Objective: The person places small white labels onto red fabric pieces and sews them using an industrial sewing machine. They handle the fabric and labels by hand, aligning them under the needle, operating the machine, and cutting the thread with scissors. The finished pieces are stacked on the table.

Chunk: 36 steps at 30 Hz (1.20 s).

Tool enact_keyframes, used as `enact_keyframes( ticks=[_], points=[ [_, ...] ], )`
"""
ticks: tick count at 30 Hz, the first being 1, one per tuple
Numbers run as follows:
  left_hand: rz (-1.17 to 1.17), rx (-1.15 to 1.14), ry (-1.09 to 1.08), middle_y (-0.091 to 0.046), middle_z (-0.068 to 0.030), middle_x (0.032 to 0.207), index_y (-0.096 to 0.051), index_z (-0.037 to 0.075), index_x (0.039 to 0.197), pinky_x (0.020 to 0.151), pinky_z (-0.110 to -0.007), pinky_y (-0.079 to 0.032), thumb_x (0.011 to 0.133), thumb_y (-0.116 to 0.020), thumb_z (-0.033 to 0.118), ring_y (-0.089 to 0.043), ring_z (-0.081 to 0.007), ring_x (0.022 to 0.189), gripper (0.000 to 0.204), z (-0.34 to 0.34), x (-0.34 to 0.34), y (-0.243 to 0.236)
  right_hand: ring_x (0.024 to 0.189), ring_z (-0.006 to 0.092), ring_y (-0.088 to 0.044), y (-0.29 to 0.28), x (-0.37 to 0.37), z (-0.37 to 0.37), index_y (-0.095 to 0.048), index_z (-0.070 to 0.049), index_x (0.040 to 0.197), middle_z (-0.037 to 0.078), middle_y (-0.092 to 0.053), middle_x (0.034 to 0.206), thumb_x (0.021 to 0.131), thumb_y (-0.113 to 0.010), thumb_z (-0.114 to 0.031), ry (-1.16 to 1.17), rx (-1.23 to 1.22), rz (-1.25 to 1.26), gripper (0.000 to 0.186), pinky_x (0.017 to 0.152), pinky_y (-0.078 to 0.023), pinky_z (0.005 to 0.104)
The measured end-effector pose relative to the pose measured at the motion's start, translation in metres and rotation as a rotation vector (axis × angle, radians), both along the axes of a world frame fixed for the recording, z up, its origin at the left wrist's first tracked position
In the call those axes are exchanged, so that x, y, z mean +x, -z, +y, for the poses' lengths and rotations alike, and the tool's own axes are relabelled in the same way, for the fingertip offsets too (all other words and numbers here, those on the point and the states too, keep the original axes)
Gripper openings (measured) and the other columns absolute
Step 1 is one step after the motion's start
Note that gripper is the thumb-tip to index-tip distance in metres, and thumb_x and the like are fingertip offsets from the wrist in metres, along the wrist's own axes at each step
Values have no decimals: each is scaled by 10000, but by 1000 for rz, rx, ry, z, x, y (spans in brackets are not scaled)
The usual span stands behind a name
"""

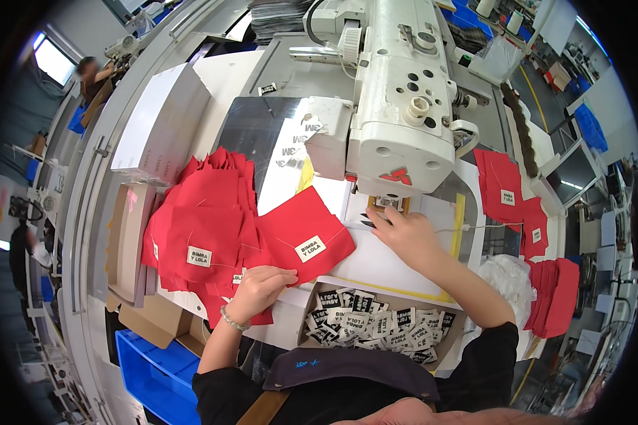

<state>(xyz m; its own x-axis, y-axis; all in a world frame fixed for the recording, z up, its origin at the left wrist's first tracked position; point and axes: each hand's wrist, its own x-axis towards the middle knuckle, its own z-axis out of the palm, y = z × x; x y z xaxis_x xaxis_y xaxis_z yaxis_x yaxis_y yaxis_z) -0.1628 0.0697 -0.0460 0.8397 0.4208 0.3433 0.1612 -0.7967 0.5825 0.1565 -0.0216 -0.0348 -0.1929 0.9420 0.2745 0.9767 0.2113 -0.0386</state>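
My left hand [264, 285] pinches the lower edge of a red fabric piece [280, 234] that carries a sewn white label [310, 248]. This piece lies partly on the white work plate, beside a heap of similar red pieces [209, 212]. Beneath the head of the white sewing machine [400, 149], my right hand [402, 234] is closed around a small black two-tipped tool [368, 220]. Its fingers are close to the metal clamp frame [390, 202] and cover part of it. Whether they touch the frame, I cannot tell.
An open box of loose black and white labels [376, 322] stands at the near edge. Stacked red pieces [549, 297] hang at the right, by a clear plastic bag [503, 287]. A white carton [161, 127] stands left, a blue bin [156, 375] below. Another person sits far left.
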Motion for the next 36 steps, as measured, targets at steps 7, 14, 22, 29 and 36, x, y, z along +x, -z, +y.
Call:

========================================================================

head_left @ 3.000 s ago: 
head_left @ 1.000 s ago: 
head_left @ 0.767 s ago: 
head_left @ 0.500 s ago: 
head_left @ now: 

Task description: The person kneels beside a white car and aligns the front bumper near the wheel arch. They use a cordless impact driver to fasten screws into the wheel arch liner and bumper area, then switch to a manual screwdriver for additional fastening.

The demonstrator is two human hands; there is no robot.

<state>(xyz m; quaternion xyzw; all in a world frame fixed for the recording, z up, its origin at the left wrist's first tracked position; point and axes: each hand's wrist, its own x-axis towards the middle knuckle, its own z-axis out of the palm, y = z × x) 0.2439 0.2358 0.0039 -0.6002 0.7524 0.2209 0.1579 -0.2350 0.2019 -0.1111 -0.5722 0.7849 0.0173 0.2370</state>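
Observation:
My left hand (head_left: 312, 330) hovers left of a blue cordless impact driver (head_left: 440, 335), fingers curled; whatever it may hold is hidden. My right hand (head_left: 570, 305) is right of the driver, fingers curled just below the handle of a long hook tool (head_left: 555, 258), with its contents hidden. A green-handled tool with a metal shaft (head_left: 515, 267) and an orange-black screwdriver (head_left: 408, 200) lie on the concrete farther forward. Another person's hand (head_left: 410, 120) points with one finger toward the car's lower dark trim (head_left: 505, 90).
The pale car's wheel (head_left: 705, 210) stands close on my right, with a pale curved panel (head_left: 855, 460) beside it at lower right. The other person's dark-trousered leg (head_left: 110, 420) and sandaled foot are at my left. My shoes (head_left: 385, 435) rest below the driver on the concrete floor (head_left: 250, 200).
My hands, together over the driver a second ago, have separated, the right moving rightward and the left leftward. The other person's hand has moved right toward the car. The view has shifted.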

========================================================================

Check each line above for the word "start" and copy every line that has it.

The measured end-effector pose relative to the pose measured at the motion's start, translation in metres and rotation as a rotation vector (axis × angle, radians), both along the axes of a world frame fixed for the recording, z up, its origin at the left wrist's first tracked position
Step 1 is one step after the motion's start

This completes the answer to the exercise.